The word to look for is "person". Report every line of the entries below that has it.

[Data excerpts]
^^^^

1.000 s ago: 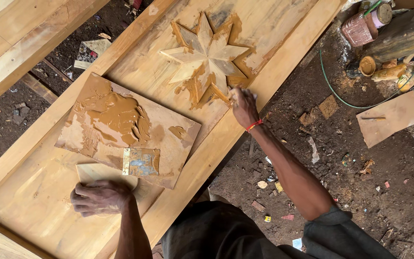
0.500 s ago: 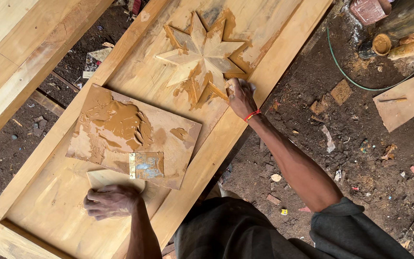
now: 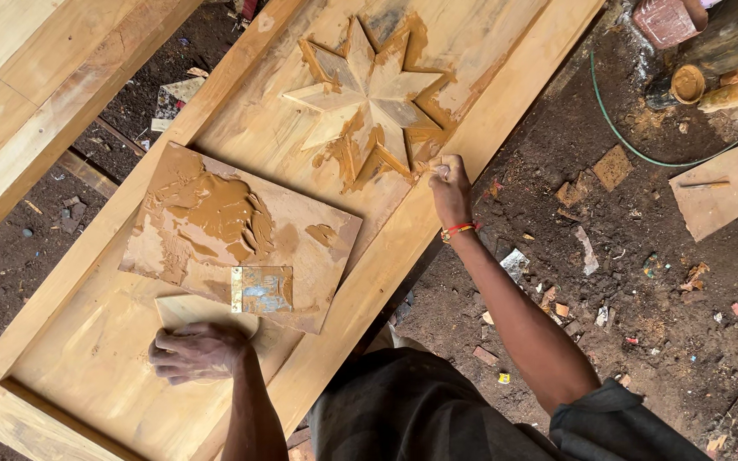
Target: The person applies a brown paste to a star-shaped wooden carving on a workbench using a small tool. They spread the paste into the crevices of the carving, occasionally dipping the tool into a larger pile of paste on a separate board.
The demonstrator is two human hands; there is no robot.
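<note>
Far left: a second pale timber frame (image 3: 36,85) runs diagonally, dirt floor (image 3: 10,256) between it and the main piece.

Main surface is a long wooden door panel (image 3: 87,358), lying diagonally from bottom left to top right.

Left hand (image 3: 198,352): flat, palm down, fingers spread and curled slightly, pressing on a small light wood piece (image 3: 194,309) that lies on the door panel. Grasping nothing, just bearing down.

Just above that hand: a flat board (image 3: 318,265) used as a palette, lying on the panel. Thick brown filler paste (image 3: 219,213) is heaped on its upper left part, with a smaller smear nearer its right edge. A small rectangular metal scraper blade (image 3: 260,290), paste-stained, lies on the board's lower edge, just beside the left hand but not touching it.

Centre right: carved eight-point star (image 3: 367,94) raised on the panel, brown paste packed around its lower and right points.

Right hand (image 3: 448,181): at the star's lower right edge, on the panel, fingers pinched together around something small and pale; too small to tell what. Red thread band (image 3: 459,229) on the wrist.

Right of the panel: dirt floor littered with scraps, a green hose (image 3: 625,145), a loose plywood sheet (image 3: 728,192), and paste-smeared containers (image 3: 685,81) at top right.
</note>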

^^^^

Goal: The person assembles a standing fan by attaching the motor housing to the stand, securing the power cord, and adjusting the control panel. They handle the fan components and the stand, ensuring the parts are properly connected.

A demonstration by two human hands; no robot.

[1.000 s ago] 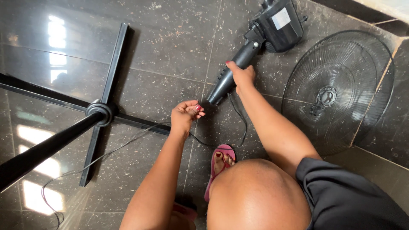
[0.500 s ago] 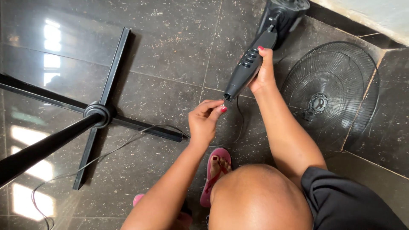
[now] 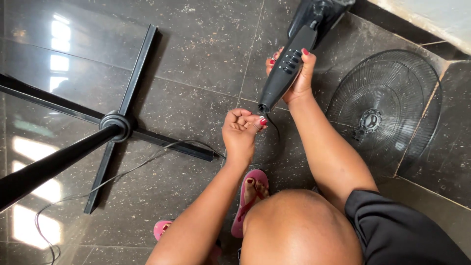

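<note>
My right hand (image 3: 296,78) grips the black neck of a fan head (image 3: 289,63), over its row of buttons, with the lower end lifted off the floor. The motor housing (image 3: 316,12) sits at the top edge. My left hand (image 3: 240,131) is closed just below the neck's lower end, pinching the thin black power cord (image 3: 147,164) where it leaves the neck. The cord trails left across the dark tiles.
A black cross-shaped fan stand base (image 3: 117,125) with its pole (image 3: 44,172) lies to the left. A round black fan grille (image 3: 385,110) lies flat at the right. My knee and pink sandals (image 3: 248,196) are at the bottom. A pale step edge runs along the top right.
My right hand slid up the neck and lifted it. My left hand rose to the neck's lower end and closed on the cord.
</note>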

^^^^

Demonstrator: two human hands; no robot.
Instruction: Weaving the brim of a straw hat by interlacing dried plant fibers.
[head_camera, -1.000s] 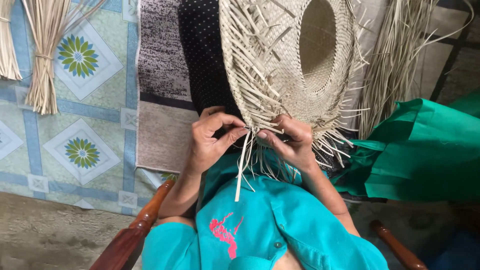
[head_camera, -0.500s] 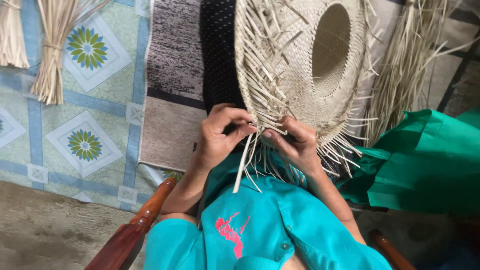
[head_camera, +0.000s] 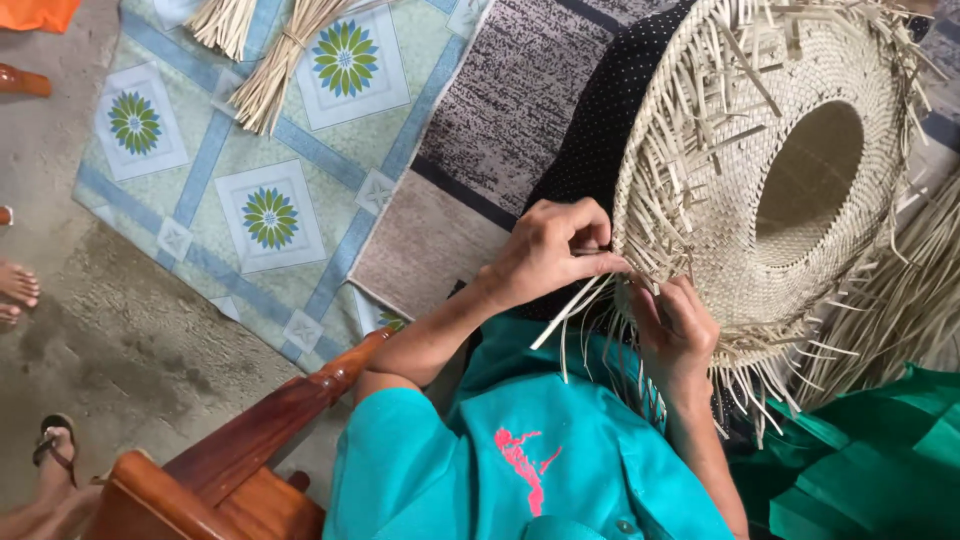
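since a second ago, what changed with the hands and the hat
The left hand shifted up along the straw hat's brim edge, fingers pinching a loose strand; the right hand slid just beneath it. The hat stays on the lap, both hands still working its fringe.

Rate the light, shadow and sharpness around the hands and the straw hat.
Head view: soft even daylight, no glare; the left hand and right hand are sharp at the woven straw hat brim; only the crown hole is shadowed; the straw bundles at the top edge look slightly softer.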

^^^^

Answer section:
Target: The person applies a brown paste to a star-shaped wooden carving on a workbench using a small tool. They spread the paste into the crevices of the carving, occasionally dipping the tool into a larger pile of paste on a separate board.
Goal: The person assembles a standing fan by attaching the motor housing to the stand, securing the power cord, and adjusting the control panel. They handle the fan components and the stand, ensuring the parts are properly connected.

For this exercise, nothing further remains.